[Exercise details] Would you transcribe all of the data exactly, down to the last character?

[Given material]

*** Block opens ***

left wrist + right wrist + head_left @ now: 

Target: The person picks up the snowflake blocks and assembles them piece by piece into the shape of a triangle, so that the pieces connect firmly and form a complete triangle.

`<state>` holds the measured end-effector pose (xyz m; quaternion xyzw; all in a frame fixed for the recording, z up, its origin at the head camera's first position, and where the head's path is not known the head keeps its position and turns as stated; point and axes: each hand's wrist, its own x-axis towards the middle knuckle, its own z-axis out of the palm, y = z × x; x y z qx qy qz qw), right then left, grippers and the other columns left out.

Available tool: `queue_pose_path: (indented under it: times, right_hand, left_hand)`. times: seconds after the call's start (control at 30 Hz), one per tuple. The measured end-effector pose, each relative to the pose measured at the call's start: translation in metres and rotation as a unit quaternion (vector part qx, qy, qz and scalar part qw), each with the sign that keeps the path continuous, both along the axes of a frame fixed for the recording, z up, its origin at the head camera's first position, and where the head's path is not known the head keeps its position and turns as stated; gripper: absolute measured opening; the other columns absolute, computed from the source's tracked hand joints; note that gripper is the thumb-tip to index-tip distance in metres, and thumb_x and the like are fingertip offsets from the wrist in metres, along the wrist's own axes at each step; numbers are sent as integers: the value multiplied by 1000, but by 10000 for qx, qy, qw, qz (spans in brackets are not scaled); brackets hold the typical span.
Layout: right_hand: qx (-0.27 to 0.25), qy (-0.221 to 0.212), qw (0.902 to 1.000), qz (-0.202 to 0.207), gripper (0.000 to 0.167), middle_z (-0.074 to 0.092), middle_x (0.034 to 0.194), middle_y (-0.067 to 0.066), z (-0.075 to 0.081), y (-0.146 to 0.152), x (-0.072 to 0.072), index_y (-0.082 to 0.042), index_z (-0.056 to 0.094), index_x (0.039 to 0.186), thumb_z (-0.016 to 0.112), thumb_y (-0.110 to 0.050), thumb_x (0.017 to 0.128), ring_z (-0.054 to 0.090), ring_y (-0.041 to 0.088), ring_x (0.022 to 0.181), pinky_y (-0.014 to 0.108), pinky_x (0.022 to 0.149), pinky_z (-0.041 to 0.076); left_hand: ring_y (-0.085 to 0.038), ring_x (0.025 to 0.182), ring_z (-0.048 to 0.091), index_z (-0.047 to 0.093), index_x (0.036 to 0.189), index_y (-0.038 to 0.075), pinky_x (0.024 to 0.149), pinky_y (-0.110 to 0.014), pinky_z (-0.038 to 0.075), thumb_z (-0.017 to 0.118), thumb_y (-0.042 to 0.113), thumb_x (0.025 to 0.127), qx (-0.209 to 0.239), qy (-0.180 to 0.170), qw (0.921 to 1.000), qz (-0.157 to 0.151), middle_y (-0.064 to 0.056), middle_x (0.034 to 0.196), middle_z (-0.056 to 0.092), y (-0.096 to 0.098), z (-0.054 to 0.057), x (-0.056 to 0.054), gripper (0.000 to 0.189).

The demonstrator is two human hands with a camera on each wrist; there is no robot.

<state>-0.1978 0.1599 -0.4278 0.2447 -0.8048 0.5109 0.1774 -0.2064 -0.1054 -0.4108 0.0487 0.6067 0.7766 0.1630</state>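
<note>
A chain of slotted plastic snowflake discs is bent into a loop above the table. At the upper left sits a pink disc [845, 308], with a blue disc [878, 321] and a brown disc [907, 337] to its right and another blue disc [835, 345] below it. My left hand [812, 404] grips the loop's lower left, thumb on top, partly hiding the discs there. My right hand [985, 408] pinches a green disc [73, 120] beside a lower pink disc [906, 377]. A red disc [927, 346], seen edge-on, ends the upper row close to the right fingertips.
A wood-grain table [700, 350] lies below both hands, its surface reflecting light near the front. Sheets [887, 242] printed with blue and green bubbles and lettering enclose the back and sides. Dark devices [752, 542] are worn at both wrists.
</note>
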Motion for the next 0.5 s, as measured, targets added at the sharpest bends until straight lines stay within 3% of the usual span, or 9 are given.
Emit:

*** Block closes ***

[Written reply]
left wrist + right wrist + head_left @ now: 

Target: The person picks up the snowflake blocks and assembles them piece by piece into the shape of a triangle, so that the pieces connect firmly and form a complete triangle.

`<state>` holds the measured end-effector pose (xyz m; quaternion xyzw; all in a frame fixed for the recording, z up, its origin at the head camera's first position, and where the head's path is not known the head keeps its position and turns as stated; point and axes: each hand's wrist, its own x-axis towards the middle knuckle, its own z-axis out of the palm, y = z × x; x y z qx qy qz qw), right then left, grippers and the other columns left out.

Available tool: `queue_pose_path: (indented under it: times, right_hand, left_hand)`. times: seconds after the call's start (control at 30 Hz), one per tuple. The measured end-effector pose, each relative to the pose measured at the call's start: translation in metres and rotation as a unit quaternion (vector part qx, qy, qz and scalar part qw), each with the sign that keeps the path continuous, both along the axes of a frame fixed for the recording, z up, its origin at the head camera's first position, and where the head's path is not known the head keeps its position and turns as stated; gripper: absolute measured opening; the other columns absolute, computed from the source's tracked hand joints; note that gripper is the thumb-tip to index-tip distance in metres, and thumb_x and the like are fingertip offsets from the wrist in metres, along the wrist's own axes at each step; numbers are sent as integers: the value multiplied by 1000, but by 10000 for qx, qy, qw, qz (spans in brackets are not scaled); brackets hold the typical span.
Layout: right_hand: qx (-0.27 to 0.25), qy (-0.221 to 0.212), qw (0.902 to 1.000), qz (-0.202 to 0.207), gripper (0.000 to 0.167), middle_z (-0.074 to 0.092), middle_x (0.034 to 0.194), middle_y (-0.067 to 0.066), z (-0.075 to 0.081), y (-0.146 to 0.152), x (-0.072 to 0.072), index_y (-0.082 to 0.042), index_z (-0.056 to 0.094), index_x (0.039 to 0.186), thumb_z (-0.016 to 0.112), thumb_y (-0.110 to 0.050), thumb_x (0.017 to 0.128), ring_z (-0.054 to 0.090), ring_y (-0.041 to 0.088), ring_x (0.022 to 0.181), pinky_y (-0.014 to 0.108), pinky_x (0.022 to 0.149), pinky_z (-0.041 to 0.076); left_hand: ring_y (-0.085 to 0.038), ring_x (0.025 to 0.182), ring_z (-0.048 to 0.091), index_z (-0.047 to 0.093), index_x (0.036 to 0.189), index_y (-0.038 to 0.075), pinky_x (0.024 to 0.149), pinky_y (-0.110 to 0.014), pinky_z (-0.038 to 0.075), thumb_z (-0.017 to 0.118), thumb_y (-0.042 to 0.113), thumb_x (0.025 to 0.127), qx (-0.209 to 0.239), qy (-0.180 to 0.170), qw (0.921 to 1.000), qz (-0.157 to 0.151), middle_y (-0.064 to 0.056), middle_x (0.034 to 0.196), middle_z (-0.056 to 0.092), y (-0.096 to 0.098), z (-0.054 to 0.057), x (-0.056 to 0.054), gripper (0.000 to 0.189).

The demonstrator is two human hands with a camera on each wrist; there is no robot.

<state>-0.1978 0.1599 -0.4278 0.2447 -0.8048 0.5109 0.1774 -0.2064 -0.1054 -0.4108 0.0487 0.6067 0.7766 0.1630</state>
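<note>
A chain of slotted plastic snowflake discs is bent into a loop above the table. At the upper left sits a pink disc [845, 308], with a blue disc [878, 321] and a brown disc [907, 337] to its right and another blue disc [835, 345] below it. My left hand [812, 404] grips the loop's lower left, thumb on top, partly hiding the discs there. My right hand [985, 408] pinches a green disc [73, 120] beside a lower pink disc [906, 377]. A red disc [927, 346], seen edge-on, ends the upper row close to the right fingertips.
A wood-grain table [700, 350] lies below both hands, its surface reflecting light near the front. Sheets [887, 242] printed with blue and green bubbles and lettering enclose the back and sides. Dark devices [752, 542] are worn at both wrists.
</note>
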Motion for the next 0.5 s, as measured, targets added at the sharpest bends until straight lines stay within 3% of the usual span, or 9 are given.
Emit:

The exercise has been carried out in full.